Mining and hydraulics are just two areas of growth potential for geosynthetics in Peru. IGS Peru Chapter Founder and twice-President, Augusto Alza, shares more on the opportunities for geosynthetics’ growth.
The IGS Peru Chapter was set up in 2001. Can you tell us a little about its membership?
“We have four corporate members and 27 individual members. Most of our members are aged over 40. Twenty-five per cent are founder members and the rest have been with IGS for 10 years.”
What has the Chapter done that you are most proud of?
“We translated the book Designing with Geosynthetics by Robert Koerner, for our first educational events. We also have four National Congress events and hosted the 2nd GeoAmericas conference in 2012.”
What have you been doing in the chapter and what’s coming up?
“We held an Educate the Educators event in January this year. This meeting had Professor Jorge Zornberg and Professor Ennio Palmeira as instructors and almost 40 professors from different universities in the country, as attendants.
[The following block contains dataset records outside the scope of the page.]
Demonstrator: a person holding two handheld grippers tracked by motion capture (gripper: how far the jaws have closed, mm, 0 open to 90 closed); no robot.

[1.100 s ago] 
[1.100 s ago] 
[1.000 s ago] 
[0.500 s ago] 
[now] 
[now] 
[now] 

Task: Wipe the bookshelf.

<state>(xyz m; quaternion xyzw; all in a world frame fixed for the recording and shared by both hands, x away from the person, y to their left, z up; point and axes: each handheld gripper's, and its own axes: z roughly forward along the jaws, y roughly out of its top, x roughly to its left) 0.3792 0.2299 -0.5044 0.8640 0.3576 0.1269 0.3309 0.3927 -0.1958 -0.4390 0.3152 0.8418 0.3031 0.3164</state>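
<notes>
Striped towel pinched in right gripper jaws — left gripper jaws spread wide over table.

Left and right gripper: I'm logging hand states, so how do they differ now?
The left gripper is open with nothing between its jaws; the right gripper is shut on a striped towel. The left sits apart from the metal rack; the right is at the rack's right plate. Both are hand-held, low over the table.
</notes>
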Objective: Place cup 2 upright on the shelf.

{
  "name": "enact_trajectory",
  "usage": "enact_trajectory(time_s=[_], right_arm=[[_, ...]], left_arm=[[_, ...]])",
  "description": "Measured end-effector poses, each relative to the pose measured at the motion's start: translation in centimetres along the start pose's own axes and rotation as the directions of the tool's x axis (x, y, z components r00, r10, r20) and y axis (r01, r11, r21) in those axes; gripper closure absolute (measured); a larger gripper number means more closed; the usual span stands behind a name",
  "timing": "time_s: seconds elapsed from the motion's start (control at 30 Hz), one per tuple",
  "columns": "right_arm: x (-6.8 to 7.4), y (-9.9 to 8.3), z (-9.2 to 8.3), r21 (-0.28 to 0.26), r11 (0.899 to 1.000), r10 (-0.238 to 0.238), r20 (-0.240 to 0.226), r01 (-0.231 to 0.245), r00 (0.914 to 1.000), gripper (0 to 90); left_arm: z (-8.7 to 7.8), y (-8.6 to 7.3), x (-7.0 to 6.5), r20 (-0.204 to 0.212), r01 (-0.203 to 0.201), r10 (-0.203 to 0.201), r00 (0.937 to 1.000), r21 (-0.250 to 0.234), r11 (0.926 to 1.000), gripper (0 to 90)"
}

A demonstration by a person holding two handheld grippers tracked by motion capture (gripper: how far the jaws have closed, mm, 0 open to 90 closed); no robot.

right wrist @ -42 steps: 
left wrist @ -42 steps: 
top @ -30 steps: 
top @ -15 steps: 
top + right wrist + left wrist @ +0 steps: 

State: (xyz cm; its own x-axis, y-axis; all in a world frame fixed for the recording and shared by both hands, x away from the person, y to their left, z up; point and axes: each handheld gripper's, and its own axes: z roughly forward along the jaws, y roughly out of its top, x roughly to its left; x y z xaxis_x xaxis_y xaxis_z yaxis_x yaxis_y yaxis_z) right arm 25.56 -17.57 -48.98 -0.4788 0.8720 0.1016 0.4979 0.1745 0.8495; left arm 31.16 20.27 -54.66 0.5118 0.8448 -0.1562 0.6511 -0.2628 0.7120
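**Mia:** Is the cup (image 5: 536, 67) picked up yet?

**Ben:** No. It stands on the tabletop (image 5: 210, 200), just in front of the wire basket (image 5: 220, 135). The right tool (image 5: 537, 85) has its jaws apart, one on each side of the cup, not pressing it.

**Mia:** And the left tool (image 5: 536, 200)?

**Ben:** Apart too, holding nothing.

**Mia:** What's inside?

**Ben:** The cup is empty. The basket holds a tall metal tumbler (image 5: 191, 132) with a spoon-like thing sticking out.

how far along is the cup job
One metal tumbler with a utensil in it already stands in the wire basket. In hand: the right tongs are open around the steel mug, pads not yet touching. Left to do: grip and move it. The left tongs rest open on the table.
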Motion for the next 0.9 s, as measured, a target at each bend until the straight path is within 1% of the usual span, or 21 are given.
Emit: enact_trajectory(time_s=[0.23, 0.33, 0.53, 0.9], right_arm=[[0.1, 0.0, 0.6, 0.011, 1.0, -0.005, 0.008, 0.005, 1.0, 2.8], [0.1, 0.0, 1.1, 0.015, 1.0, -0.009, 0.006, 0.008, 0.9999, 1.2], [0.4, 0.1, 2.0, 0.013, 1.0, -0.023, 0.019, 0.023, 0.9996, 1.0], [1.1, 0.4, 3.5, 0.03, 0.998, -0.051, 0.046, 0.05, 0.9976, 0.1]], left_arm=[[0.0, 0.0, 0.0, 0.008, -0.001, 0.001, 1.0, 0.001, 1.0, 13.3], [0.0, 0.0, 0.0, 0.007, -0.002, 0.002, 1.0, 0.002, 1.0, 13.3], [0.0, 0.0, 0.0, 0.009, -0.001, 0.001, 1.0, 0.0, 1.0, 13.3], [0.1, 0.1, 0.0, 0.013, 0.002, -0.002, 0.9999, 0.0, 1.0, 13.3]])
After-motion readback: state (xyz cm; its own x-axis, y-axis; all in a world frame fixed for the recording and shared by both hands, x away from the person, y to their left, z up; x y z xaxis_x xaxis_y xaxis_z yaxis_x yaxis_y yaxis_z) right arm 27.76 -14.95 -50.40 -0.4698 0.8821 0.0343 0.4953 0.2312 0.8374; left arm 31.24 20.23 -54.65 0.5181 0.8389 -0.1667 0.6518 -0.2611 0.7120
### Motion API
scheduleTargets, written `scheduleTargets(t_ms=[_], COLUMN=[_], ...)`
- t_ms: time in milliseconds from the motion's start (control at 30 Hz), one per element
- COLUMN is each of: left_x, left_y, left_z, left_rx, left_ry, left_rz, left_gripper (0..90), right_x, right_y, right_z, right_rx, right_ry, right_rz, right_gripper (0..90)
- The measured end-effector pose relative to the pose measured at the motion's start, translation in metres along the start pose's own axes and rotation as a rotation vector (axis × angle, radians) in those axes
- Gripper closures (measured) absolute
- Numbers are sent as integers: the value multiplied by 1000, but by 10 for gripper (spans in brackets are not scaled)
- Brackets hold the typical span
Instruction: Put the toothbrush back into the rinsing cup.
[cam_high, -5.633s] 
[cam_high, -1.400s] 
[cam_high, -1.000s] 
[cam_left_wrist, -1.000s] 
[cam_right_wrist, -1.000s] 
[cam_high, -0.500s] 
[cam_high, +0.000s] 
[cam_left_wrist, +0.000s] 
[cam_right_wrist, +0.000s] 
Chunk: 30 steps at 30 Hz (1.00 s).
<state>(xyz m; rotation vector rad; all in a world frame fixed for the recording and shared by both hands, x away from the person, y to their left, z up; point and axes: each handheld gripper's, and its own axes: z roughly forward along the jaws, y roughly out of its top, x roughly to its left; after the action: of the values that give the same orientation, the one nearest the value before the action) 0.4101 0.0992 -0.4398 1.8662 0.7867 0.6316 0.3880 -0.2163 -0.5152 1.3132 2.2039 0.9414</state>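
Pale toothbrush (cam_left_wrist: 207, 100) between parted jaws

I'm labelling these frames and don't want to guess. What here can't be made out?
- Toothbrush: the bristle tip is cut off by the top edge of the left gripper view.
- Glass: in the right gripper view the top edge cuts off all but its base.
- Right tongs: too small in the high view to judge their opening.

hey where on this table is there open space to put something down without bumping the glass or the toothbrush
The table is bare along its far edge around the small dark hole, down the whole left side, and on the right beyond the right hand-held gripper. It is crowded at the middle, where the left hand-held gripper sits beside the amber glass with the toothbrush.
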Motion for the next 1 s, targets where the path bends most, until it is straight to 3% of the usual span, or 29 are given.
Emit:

We are preparing, for first time, an event in September, next year, in coordination with other professional societies like Geotechnical Engineers and the Dams Committee. In the case of geosynthetics, it will be the 5th National Congress called GEOSPERU 2020.”
How would you describe the level of adoption and understanding about geosynthetics and geotextiles etc in Peru?
“Geomembranes are the most accepted geosynthetic in Peru, because of their use in huge quantities in mining, and sanitary and agricultural applications. Geotextiles are well accepted in filtration functions as subsurface drainage, and protection functions with geomembranes. The first of these applications is because the government, through MTC (Ministerio de Transportes y Comunicaciones) which is in charge of all roads in the country, adopted the AASHTO M-288 as a standard in the use of geotextiles. The second one is because new mines and the enlargement of old ones, uses a huge quantity of geomembranes for heap leach pads and treatment ponds, and the geotextiles protect them against puncture.
MSEs (mechanically stabilized earth) are well accepted too. In fact, all the walls built for urban overpasses are made of reinforced earth with concrete blocks or panels. GCLs (geosynthetic clay liners) and drainage geocomposites are widely used in heap leach pads and ponds for mining operations and for encapsulating landfills. The use of geogrids in pavement applications represents an enormous challenge in our country – there are only some applications such as subgrade improvement and base reinforcement.”
Where are the areas of most opportunity?
“Mining and hydraulics are the areas of most growth. Versatile geocells filled with different infill materials from sand to concrete are going to be used in diverse projects. There are many untapped opportunities in pavement optimization to extend the lifecycle and/or to reduce the initial cost, in roads. There are some projects in the railway network for the coming years as well.
Some new geosynthetics applications also exist in the mining industry, like the use of geogrids in adding capacity for tailing deposits by heightening dams and steepening the slopes.”
What does the industry need to do to ‘grow the market’?
“More education about our products and applications, greater normative design methodologies to improve best practice, and more research.”
And what about in terms of South America as a whole?
“Basically it’s the same situation, with some products more developed than others in some countries, depending on the leaders in every domestic market. For example, in Peru, MSE (mechanically stabilized earth) with geogrids are well known and accepted while in Colombia, the most accepted uses involve geotextiles.”
Can you describe the geosynthetics marketplace for other countries in South America?
“In general, South America has plenty of opportunities because of our lack of infrastructure. For example, there is a gap between the quality of existing roads and the need for good transportation links for people and goods. This gap is, depending on the country, worth several hundreds of thousands dollars.
Particular opportunities by country include roads in Peru, Bolivia and Colombia, landfills in Peru, mining in Peru, Chile, Bolivia and Argentina, and gas and oil in Peru and Bolivia. Also, in Peru, which is the main market I know, the great wave of investment is for mine closures. It’s imperative we show all the advantages of geosynthetics in these applications, especially in durability and footprint issues.”
Where is the geosynthetics industry concentrated in Peru?
“If you ask about the economic sector, which buys geosynthetics, this is in mining. There is one company that manufactures geomembranes and geocells and other one which produces geotextiles in Lima. Besides, there are two facilities manufacturing geomembranes, in the southern and northern coast of the country.”
Are there any notable projects in Peru that have used geosynthetics?
“There are many environmental remediation works in mining operations built with geosynthetics. There are some heightening of tailing dams in mining operations that are remarkable in our country.”
Is there anything else you’d like to add?
“Since 2002 there has been an elective course in the Civil Engineering Faculty at the Pontificia Universidad Católica del Perú called Designing with Geosynthetics with 40 hours per semester. Nowadays, there are two other universities which run this course. This is relevant because every year, an important number of new civil engineers are incorporated to our professional community with a wide knowledge of geosynthetics.”